_Exercise aim:_
Pictures stay out. All the rest of the records must be repeated exactly.

_Supplied records:_
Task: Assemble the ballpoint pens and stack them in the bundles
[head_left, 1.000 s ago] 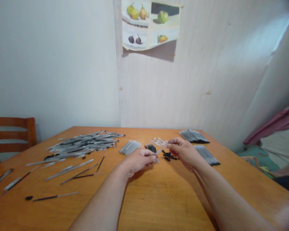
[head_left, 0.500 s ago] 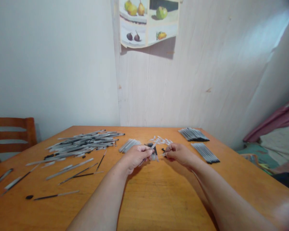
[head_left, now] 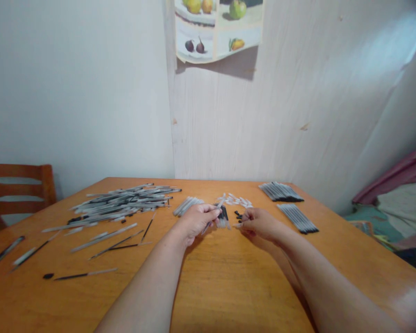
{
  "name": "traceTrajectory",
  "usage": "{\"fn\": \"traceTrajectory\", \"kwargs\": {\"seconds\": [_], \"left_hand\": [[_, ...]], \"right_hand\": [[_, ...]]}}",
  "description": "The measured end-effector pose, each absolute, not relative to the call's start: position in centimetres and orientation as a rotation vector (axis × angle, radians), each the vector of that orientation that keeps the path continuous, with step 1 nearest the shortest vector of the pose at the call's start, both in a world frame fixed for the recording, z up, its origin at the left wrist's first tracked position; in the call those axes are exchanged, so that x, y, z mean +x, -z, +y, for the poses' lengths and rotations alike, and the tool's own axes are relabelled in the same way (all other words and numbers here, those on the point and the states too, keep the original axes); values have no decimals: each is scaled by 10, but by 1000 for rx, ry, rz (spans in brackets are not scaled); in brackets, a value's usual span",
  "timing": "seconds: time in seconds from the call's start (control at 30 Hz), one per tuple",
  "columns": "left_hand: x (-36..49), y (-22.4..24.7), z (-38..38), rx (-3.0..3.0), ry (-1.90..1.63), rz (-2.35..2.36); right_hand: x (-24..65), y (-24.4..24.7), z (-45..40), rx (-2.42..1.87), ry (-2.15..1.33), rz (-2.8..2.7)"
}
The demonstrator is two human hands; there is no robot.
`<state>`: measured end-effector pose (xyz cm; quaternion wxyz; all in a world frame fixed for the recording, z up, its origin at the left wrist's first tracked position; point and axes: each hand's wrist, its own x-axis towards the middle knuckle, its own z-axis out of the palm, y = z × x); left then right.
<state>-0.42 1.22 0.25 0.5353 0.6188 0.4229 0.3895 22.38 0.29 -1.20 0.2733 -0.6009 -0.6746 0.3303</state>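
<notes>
My left hand [head_left: 200,221] is closed round a slim pen [head_left: 221,201], held slanted, with its clear upper end sticking up past the thumb and a darker end below the fingers. Just behind it lies a row of black-and-clear pen refills [head_left: 225,216]. My right hand [head_left: 256,223] is pinched low over the table, and a small pale tip shows at its fingertips; what it holds is mostly hidden. Small black plugs [head_left: 238,215] lie beside its fingers. Beyond both hands are scattered short white pieces [head_left: 234,200]. Left of them is a row of clear barrels [head_left: 186,205].
A large loose heap of pens [head_left: 121,202] covers the back left of the wooden table [head_left: 208,286]. Stray refills [head_left: 125,247] and a black cap [head_left: 48,276] lie nearer. Two neat rows of black-ended pens [head_left: 298,218] are at right. A chair [head_left: 21,189] stands left.
The view has tilted and shifted slightly. My right hand has lowered towards the small black plugs, which now show more clearly. My left hand keeps hold of the pen, turned a little more upright.
</notes>
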Motion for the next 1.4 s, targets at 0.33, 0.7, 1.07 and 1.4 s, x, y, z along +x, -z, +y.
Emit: {"fn": "traceTrajectory", "kwargs": {"seconds": [0.33, 0.7, 1.07, 1.4], "left_hand": [[-3, -6, 10, 1458, -1006, 1011], [-4, -11, 14, 1210, -1237, 1087], [-4, -9, 16, 1138, -1309, 1082], [-2, -12, 14, 1102, -1351, 1081]], "right_hand": [[228, 10, 3, -1731, -896, -1832], [210, 4, -6, -1289, -1256, -1804], [175, 16, -18, -1312, -1504, -1550], [146, 27, -25, -1074, -1716, -1179]]}}
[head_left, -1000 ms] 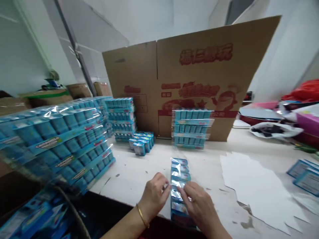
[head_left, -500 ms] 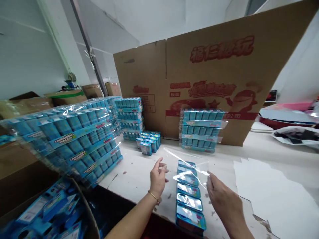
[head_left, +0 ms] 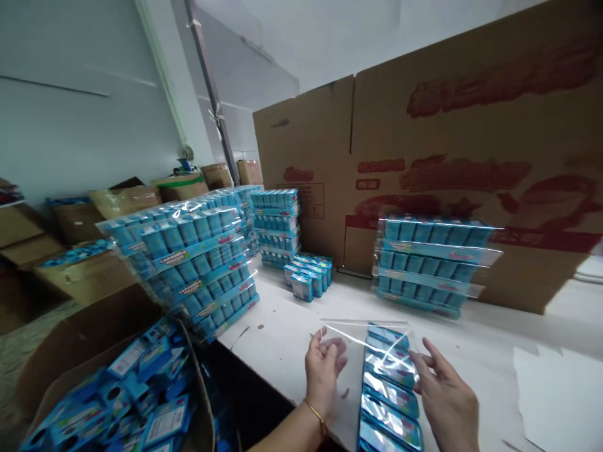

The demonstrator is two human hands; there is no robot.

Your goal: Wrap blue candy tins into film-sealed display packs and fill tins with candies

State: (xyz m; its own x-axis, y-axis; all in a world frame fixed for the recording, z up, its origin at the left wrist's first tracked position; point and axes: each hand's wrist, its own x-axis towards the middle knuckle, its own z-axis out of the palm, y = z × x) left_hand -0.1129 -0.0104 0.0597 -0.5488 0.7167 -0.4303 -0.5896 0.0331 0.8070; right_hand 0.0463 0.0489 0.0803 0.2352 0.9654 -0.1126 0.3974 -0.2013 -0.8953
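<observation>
A row of small blue boxes (head_left: pixel 391 383) lies on the white table (head_left: pixel 282 320) in front of me, with a clear plastic sleeve (head_left: pixel 358 336) stretched over its far end. My left hand (head_left: pixel 325 370) pinches the sleeve's left edge beside the row. On the other side, my right hand (head_left: pixel 447 402) holds the sleeve's right edge, fingers spread along the boxes. A thin gold bangle circles my left wrist.
Wrapped stacks of blue boxes stand at the left (head_left: pixel 193 263), far middle (head_left: pixel 276 226) and right (head_left: pixel 428 263). Loose boxes (head_left: pixel 308 273) sit between them. A large printed carton (head_left: pixel 447 144) stands behind. An open carton of boxes (head_left: pixel 117 402) is low left. White sheets (head_left: pixel 560 395) lie right.
My hands left the middle of the row and spread apart, drawing the clear sleeve open over its far end. The camera has swung left and closer.
</observation>
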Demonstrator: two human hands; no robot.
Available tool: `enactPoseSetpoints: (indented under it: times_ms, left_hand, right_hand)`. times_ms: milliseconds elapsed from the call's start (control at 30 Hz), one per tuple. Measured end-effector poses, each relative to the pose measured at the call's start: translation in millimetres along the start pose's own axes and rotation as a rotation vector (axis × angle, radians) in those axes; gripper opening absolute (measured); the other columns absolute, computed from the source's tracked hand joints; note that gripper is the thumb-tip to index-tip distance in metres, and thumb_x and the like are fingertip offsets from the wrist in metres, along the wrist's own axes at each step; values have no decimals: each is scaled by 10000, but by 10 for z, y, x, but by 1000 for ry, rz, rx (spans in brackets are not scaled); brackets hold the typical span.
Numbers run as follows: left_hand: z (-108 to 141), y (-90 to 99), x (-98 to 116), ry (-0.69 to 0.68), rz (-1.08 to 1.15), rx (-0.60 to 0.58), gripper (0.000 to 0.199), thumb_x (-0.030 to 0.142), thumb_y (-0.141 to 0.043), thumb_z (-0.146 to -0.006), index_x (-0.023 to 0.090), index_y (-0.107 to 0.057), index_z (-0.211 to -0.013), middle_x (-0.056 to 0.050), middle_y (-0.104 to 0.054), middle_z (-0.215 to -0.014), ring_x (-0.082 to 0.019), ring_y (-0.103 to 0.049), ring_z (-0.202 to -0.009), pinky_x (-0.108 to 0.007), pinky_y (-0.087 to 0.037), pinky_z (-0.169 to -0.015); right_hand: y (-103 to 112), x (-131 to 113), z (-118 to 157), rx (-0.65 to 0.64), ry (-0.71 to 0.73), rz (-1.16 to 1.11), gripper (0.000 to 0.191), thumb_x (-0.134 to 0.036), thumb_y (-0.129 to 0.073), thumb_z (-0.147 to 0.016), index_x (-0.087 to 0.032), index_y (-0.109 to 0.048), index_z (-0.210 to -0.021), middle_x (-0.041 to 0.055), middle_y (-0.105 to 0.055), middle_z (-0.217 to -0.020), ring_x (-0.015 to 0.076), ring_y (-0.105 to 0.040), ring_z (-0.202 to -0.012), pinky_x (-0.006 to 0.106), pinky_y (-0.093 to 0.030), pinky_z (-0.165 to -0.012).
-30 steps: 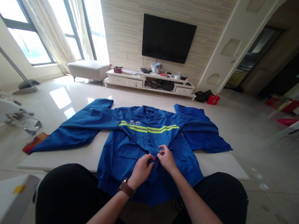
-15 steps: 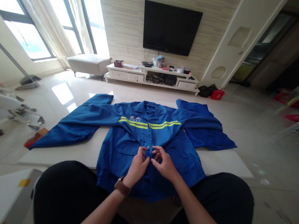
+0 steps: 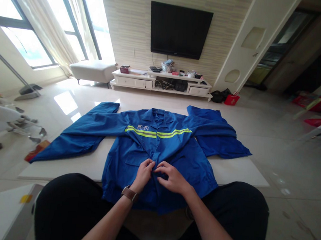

_Answer space:_
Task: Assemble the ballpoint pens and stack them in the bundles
[head_left, 1.000 s ago] 
[head_left, 0.500 s ago] 
[head_left, now] 
{
  "name": "traceTrajectory",
  "usage": "{\"fn\": \"traceTrajectory\", \"kwargs\": {\"seconds\": [_], \"left_hand\": [[_, ...]], \"right_hand\": [[_, ...]]}}",
  "description": "The measured end-effector pose, each absolute, not relative to the call's start: position in centimetres and orientation as a rotation vector (axis × angle, radians), each the vector of that orientation that keeps the path continuous, with step 1 nearest the shortest vector of the pose at the call's start, both in a world frame fixed for the recording, z up, its origin at the left wrist's first tracked position; in the call those axes are exchanged, so that x, y, z mean +x, -z, +y, for the poses' lengths and rotations alike, and the tool's own axes are relabelled in the same way (all other words and numbers here, those on the point and the states too, keep the original axes); values have no decimals: each is scaled by 10, but by 1000 for rx, ry, rz (spans in brackets are not scaled); in brackets, a value's usual span",
  "timing": "seconds: time in seconds from the call's start (control at 30 Hz), one per tuple",
  "columns": "left_hand: x (-36..49), y (-22.4..24.7), z (-38..38), rx (-3.0..3.0), ry (-1.90..1.63), rz (-2.35..2.36); right_hand: x (-24..65), y (-24.4..24.7), z (-45..40), rx (-2.42..1.87), ry (-2.15..1.33), rz (-2.8..2.7)"
}
The demonstrator is two human hands; there is no robot.
`<state>`: measured end-effector pose (xyz cm; quaternion wxyz; all in a world frame fixed for the recording, z up, its origin at the left wrist's first tracked position; point and axes: each hand's wrist, its own x-axis towards the middle knuckle, its own z-axis out of the palm, y = z × x); left then right.
<state>-0.42 1.22 0.25 0.5353 0.6188 0.4229 0.3895 22.38 0.29 -1.20 0.2733 -0.6009 -0.6746 0.3303</state>
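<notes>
My left hand [head_left: 200,221] is closed round a slim pen [head_left: 221,201], held slanted, with its clear upper end sticking up past the thumb and a darker end below the fingers. Just behind it lies a row of black-and-clear pen refills [head_left: 225,216]. My right hand [head_left: 256,223] is pinched low over the table, and a small pale tip shows at its fingertips; what it holds is mostly hidden. Small black plugs [head_left: 238,215] lie beside its fingers. Beyond both hands are scattered short white pieces [head_left: 234,200]. Left of them is a row of clear barrels [head_left: 186,205].
A large loose heap of pens [head_left: 121,202] covers the back left of the wooden table [head_left: 208,286]. Stray refills [head_left: 125,247] and a black cap [head_left: 48,276] lie nearer. Two neat rows of black-ended pens [head_left: 298,218] are at right. A chair [head_left: 21,189] stands left.
The view has tilted and shifted slightly. My right hand has lowered towards the small black plugs, which now show more clearly. My left hand keeps hold of the pen, turned a little more upright.
</notes>
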Motion for the next 1.4 s, targets at 0.33, 0.7, 1.07 and 1.4 s, x, y, z along +x, -z, +y.
Emit: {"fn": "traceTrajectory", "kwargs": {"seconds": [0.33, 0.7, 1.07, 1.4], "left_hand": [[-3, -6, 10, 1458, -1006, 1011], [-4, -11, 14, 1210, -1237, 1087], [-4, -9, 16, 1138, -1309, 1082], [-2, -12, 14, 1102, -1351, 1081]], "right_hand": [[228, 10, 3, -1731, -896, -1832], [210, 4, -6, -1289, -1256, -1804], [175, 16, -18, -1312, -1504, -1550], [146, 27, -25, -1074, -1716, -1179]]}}
[head_left, -1000 ms] 
[head_left, -500 ms] 
[head_left, +0 ms] 

The demonstrator is two human hands; there is no robot.

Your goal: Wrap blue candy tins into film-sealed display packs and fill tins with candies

State: (xyz m; its own x-axis, y-axis; all in a world frame fixed for the recording, z up, its origin at the left wrist's first tracked position; point and axes: each hand's wrist, its own x-axis towards the middle knuckle, its own z-axis out of the palm, y = z × x) left_hand -0.1129 -0.0104 0.0597 -0.5488 0.7167 -0.4303 -0.5896 0.0331 0.8070; right_hand 0.0463 0.0489 0.0803 0.2352 0.9654 -0.1126 0.3974 -0.2013 -0.8953
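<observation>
A row of small blue boxes (head_left: pixel 391 383) lies on the white table (head_left: pixel 282 320) in front of me, with a clear plastic sleeve (head_left: pixel 358 336) stretched over its far end. My left hand (head_left: pixel 325 370) pinches the sleeve's left edge beside the row. On the other side, my right hand (head_left: pixel 447 402) holds the sleeve's right edge, fingers spread along the boxes. A thin gold bangle circles my left wrist.
Wrapped stacks of blue boxes stand at the left (head_left: pixel 193 263), far middle (head_left: pixel 276 226) and right (head_left: pixel 428 263). Loose boxes (head_left: pixel 308 273) sit between them. A large printed carton (head_left: pixel 447 144) stands behind. An open carton of boxes (head_left: pixel 117 402) is low left. White sheets (head_left: pixel 560 395) lie right.
My hands left the middle of the row and spread apart, drawing the clear sleeve open over its far end. The camera has swung left and closer.
</observation>
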Demonstrator: two human hands; no robot.
Available tool: `enactPoseSetpoints: (indented under it: times_ms, left_hand, right_hand)`. times_ms: milliseconds elapsed from the call's start (control at 30 Hz), one per tuple. Measured end-effector poses, each relative to the pose measured at the call's start: translation in millimetres along the start pose's own axes and rotation as a rotation vector (axis × angle, radians) in those axes; gripper opening absolute (measured); the other columns absolute, computed from the source's tracked hand joints; note that gripper is the thumb-tip to index-tip distance in metres, and thumb_x and the like are fingertip offsets from the wrist in metres, along the wrist's own axes at each step; values have no decimals: each is scaled by 10000, but by 10 for z, y, x, but by 1000 for ry, rz, rx (spans in brackets are not scaled); brackets hold the typical span.
Numbers run as follows: left_hand: z (-108 to 141), y (-90 to 99), x (-98 to 116), ry (-0.69 to 0.68), rz (-1.08 to 1.15), rx (-0.60 to 0.58), gripper (0.000 to 0.199), thumb_x (-0.030 to 0.142), thumb_y (-0.141 to 0.043), thumb_z (-0.146 to -0.006), index_x (-0.023 to 0.090), index_y (-0.107 to 0.057), index_z (-0.211 to -0.013), middle_x (-0.056 to 0.050), middle_y (-0.104 to 0.054), middle_z (-0.215 to -0.014), ring_x (-0.082 to 0.019), ring_y (-0.103 to 0.049), ring_z (-0.202 to -0.009), pinky_x (-0.108 to 0.007), pinky_y (-0.087 to 0.037), pinky_z (-0.169 to -0.015); right_hand: y (-103 to 112), x (-131 to 113), z (-118 to 157), rx (-0.65 to 0.64), ry (-0.71 to 0.73), rz (-1.16 to 1.11), gripper (0.000 to 0.191), thumb_x (-0.134 to 0.036), thumb_y (-0.129 to 0.073), thumb_z (-0.147 to 0.016), index_x (-0.087 to 0.032), index_y (-0.109 to 0.048), index_z (-0.210 to -0.021), middle_x (-0.041 to 0.055), middle_y (-0.105 to 0.055), middle_z (-0.217 to -0.020), ring_x (-0.015 to 0.076), ring_y (-0.105 to 0.040), ring_z (-0.202 to -0.012), pinky_x (-0.006 to 0.106), pinky_y (-0.093 to 0.030), pinky_z (-0.165 to -0.012).
-30 steps: 
-15 steps: 
+0 steps: 

What the exercise asked for is now done.